Brief - Down to the last line, set the entries down again exactly.

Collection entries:
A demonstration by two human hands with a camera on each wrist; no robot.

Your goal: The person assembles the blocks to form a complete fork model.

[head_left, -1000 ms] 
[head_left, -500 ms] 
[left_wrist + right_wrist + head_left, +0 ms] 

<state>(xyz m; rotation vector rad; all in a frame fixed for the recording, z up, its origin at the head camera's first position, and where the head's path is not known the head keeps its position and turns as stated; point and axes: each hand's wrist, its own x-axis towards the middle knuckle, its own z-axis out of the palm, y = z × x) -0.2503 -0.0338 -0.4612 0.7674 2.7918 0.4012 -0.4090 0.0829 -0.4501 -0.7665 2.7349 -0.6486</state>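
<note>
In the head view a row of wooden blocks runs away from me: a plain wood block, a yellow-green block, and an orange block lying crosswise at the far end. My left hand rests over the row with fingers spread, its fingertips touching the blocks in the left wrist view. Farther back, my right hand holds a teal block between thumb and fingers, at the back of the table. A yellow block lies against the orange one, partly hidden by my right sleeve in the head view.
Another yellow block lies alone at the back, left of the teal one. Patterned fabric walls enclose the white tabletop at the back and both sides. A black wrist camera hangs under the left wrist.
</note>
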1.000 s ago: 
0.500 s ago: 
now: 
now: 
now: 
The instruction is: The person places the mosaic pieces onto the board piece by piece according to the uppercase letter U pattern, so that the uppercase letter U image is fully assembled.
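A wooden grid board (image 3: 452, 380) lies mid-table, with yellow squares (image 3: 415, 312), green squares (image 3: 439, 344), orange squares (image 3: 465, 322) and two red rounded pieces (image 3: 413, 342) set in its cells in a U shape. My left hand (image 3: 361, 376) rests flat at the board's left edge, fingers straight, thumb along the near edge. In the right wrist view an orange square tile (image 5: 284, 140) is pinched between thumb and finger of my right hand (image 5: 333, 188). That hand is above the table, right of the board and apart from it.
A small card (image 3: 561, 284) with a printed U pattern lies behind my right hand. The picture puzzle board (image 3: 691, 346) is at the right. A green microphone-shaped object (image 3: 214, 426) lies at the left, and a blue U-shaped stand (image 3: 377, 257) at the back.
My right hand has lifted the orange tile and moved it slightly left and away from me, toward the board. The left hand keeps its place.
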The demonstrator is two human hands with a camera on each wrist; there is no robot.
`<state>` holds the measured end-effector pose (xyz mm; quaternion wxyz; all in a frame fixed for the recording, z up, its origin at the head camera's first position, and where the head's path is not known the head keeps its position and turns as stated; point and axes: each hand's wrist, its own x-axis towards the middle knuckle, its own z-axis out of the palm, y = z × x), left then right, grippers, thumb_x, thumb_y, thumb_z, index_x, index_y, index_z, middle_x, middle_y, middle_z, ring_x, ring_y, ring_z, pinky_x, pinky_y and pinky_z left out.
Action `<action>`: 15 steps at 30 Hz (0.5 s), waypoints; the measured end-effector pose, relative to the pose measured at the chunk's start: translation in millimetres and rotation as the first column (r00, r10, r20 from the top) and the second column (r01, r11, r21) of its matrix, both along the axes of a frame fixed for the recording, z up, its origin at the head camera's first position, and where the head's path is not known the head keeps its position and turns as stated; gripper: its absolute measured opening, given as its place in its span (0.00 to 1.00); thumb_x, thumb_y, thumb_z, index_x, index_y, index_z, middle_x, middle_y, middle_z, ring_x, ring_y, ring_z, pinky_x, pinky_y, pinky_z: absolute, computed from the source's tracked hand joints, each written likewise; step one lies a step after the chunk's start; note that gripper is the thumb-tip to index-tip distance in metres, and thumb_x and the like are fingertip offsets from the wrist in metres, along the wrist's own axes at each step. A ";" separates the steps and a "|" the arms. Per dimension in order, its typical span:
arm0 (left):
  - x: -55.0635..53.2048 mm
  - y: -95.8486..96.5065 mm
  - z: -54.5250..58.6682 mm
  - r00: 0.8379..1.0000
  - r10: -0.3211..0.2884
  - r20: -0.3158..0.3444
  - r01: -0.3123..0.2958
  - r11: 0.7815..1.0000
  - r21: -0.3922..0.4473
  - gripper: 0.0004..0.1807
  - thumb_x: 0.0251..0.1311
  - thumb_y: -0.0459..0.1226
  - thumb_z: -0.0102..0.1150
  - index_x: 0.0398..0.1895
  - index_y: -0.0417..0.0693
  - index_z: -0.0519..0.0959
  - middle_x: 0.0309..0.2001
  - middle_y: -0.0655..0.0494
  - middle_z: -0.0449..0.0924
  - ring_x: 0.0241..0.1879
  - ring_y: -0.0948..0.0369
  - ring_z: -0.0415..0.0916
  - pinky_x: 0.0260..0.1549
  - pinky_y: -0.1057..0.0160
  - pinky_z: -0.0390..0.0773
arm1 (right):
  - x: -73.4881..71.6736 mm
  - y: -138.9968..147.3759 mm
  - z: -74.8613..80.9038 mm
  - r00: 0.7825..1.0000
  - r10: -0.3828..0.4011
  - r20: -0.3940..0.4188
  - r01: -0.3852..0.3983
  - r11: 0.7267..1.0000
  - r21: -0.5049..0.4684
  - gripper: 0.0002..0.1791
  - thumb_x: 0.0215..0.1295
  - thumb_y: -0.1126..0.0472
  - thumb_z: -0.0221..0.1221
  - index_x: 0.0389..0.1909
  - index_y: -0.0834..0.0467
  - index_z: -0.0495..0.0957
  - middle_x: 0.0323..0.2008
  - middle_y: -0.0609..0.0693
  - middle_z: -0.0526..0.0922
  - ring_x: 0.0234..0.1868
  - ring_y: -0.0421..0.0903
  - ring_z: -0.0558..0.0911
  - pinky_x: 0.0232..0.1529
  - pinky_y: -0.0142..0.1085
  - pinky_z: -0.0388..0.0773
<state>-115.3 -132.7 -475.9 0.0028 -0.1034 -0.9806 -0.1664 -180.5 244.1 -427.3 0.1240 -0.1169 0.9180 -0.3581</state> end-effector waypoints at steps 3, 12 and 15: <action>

Your response -
A demonstration by two human hands with a camera on each wrist; no robot.

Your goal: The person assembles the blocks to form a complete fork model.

[head_left, -1000 ms] 
[head_left, -500 ms] 
[left_wrist + right_wrist + head_left, +0 ms] 

<state>(xyz m; rotation vector rad; all in a frame fixed for the recording, z up, its origin at the head camera's first position, and where the head's path is not known the head keeps its position and turns as stated; point and axes: each hand's wrist, its own x-axis towards the middle knuckle, its own z-axis out of the palm, y = z × x) -0.2503 -0.0338 -0.4612 0.7674 2.7918 0.4012 -0.4090 0.0829 -0.4501 -0.7665 2.7349 -0.6486</state>
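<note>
In the head view a row of wooden blocks runs away from me: a plain wood block, a yellow-green block, and an orange block lying crosswise at the far end. My left hand rests over the row with fingers spread, its fingertips touching the blocks in the left wrist view. Farther back, my right hand holds a teal block between thumb and fingers, at the back of the table. A yellow block lies against the orange one, partly hidden by my right sleeve in the head view.
Another yellow block lies alone at the back, left of the teal one. Patterned fabric walls enclose the white tabletop at the back and both sides. A black wrist camera hangs under the left wrist.
</note>
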1.000 s ago: 
0.500 s ago: 
now: 
now: 
now: 
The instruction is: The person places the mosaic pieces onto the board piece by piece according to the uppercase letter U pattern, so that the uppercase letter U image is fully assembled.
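A wooden grid board (image 3: 452, 380) lies mid-table, with yellow squares (image 3: 415, 312), green squares (image 3: 439, 344), orange squares (image 3: 465, 322) and two red rounded pieces (image 3: 413, 342) set in its cells in a U shape. My left hand (image 3: 361, 376) rests flat at the board's left edge, fingers straight, thumb along the near edge. In the right wrist view an orange square tile (image 5: 284, 140) is pinched between thumb and finger of my right hand (image 5: 333, 188). That hand is above the table, right of the board and apart from it.
A small card (image 3: 561, 284) with a printed U pattern lies behind my right hand. The picture puzzle board (image 3: 691, 346) is at the right. A green microphone-shaped object (image 3: 214, 426) lies at the left, and a blue U-shaped stand (image 3: 377, 257) at the back.
My right hand has lifted the orange tile and moved it slightly left and away from me, toward the board. The left hand keeps its place.
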The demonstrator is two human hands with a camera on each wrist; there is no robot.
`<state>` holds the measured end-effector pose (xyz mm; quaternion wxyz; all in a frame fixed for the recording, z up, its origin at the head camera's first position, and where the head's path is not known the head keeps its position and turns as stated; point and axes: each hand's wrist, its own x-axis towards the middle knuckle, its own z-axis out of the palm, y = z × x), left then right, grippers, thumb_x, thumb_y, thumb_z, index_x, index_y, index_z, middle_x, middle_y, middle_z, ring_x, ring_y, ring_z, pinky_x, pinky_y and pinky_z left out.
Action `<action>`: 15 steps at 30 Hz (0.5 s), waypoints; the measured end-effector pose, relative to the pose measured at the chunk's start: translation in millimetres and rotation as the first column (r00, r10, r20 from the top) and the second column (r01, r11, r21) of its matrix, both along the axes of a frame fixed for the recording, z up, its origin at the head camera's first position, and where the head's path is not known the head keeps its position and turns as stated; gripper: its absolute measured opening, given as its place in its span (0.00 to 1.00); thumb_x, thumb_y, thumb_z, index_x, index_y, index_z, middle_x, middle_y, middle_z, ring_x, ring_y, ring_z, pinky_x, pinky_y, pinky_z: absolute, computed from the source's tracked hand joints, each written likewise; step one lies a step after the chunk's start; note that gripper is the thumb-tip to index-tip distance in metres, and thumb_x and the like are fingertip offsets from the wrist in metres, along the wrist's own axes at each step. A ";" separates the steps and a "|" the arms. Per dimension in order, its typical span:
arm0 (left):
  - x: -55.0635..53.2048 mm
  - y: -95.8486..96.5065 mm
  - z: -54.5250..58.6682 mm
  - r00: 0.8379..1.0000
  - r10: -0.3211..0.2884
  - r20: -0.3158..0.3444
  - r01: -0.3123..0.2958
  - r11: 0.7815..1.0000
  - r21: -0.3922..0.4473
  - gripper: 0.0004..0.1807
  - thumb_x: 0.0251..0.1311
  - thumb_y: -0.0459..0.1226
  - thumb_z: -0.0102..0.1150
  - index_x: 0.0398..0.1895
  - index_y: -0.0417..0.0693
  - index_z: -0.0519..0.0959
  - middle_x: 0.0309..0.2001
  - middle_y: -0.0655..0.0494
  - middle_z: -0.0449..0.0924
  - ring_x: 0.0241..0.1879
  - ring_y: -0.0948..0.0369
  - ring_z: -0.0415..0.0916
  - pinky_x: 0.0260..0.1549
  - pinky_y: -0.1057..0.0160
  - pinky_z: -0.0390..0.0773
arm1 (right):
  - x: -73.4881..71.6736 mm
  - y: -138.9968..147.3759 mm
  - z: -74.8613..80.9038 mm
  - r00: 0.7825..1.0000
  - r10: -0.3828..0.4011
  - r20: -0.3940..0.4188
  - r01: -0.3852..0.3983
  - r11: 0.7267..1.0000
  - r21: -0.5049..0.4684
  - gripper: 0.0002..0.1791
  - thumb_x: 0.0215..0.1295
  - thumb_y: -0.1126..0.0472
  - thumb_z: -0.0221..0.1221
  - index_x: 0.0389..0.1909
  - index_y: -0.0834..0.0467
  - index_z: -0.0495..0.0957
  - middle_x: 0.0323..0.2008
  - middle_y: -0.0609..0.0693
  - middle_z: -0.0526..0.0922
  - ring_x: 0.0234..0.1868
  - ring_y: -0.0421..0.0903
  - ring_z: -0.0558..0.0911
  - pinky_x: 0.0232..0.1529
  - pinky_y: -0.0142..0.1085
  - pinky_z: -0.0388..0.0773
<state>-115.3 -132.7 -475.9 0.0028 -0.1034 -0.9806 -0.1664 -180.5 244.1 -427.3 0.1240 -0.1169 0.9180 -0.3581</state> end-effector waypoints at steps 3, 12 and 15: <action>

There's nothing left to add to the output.